* [WHAT THIS TASK INVOLVES]:
Repeat the first line of the listing and each line after it, exactly, through the line containing "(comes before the".

··· SOURCE DATA

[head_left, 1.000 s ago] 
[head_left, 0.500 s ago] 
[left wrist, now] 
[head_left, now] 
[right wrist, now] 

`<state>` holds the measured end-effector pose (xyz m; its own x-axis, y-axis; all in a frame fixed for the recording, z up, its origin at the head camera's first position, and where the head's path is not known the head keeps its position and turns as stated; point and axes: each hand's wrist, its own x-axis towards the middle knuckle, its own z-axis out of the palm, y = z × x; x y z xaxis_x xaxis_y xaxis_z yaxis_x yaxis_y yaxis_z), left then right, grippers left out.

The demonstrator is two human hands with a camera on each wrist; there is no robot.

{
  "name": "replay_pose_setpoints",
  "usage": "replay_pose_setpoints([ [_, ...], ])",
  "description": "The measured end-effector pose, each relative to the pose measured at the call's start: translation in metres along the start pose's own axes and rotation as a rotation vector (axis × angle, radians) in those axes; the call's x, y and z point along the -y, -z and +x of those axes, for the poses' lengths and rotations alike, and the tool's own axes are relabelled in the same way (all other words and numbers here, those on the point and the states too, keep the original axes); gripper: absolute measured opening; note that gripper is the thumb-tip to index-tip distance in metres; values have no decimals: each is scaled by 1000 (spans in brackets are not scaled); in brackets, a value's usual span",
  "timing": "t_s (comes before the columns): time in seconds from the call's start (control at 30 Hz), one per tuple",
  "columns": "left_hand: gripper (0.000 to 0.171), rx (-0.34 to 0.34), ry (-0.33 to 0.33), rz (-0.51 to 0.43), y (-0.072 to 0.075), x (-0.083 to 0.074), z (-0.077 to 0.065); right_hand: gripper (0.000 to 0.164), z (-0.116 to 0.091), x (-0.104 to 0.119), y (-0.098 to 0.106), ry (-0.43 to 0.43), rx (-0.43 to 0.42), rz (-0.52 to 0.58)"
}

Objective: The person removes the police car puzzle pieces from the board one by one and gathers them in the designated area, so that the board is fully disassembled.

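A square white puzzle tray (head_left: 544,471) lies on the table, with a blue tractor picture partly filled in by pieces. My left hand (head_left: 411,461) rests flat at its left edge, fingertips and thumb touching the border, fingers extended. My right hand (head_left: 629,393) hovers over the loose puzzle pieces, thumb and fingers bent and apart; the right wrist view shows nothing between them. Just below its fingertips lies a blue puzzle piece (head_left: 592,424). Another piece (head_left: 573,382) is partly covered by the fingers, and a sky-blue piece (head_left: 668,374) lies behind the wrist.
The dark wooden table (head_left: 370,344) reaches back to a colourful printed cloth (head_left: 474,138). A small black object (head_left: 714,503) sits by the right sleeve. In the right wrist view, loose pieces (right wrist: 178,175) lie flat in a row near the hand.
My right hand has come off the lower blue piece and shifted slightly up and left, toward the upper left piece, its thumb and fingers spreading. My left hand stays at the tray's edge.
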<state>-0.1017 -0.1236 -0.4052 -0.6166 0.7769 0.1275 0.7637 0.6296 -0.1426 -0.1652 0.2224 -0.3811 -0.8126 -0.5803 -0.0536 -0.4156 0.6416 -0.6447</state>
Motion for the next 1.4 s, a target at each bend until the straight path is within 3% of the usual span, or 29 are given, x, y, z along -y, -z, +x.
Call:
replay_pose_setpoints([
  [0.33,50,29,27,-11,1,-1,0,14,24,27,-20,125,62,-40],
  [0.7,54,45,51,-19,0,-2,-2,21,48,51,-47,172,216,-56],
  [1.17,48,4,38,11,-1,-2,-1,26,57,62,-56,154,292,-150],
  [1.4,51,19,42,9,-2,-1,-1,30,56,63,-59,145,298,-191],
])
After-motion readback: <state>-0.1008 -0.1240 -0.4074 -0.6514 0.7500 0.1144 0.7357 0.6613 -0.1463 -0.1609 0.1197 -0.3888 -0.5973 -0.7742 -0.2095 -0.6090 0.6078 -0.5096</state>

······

* [RESULT FOR THIS EXERCISE]:
[head_left, 1.000 s ago] 
[head_left, 0.500 s ago] 
[left wrist, now] 
[head_left, now] 
[right wrist, now] 

`<state>` holds the measured end-effector pose (xyz m; its own x-axis, y-axis; all in a frame fixed for the recording, z up, its origin at the head camera's first position, and where the head's path is not known the head keeps its position and turns as stated; point and axes: each hand's wrist, its own x-axis towards the middle knuckle, its own z-axis out of the palm, y = z × x; x y z xaxis_x xaxis_y xaxis_z yaxis_x yaxis_y yaxis_z), left then right, grippers left out.

The demonstrator is two human hands with a camera on each wrist; there is no robot.

{
  "name": "replay_pose_setpoints",
  "usage": "replay_pose_setpoints([ [_, ...], ])",
  "description": "The measured end-effector pose, each relative to the pose measured at the call's start: translation in metres along the start pose's own axes and rotation as a rotation vector (axis × angle, radians) in those axes; the call's x, y and z point along the -y, -z and +x of those axes, for the poses' lengths and rotations alike, and the tool's own axes are relabelled in the same way (all other words and numbers here, those on the point and the states too, keep the original axes); gripper: absolute measured opening; note that gripper is the thumb-tip to index-tip distance in metres; values have no decimals: each is scaled by 1000 (spans in brackets are not scaled); in brackets, a value's usual span",
  "timing": "t_s (comes before the columns): time in seconds from the call's start (control at 30 Hz), one per tuple",

With this output, the exercise is done.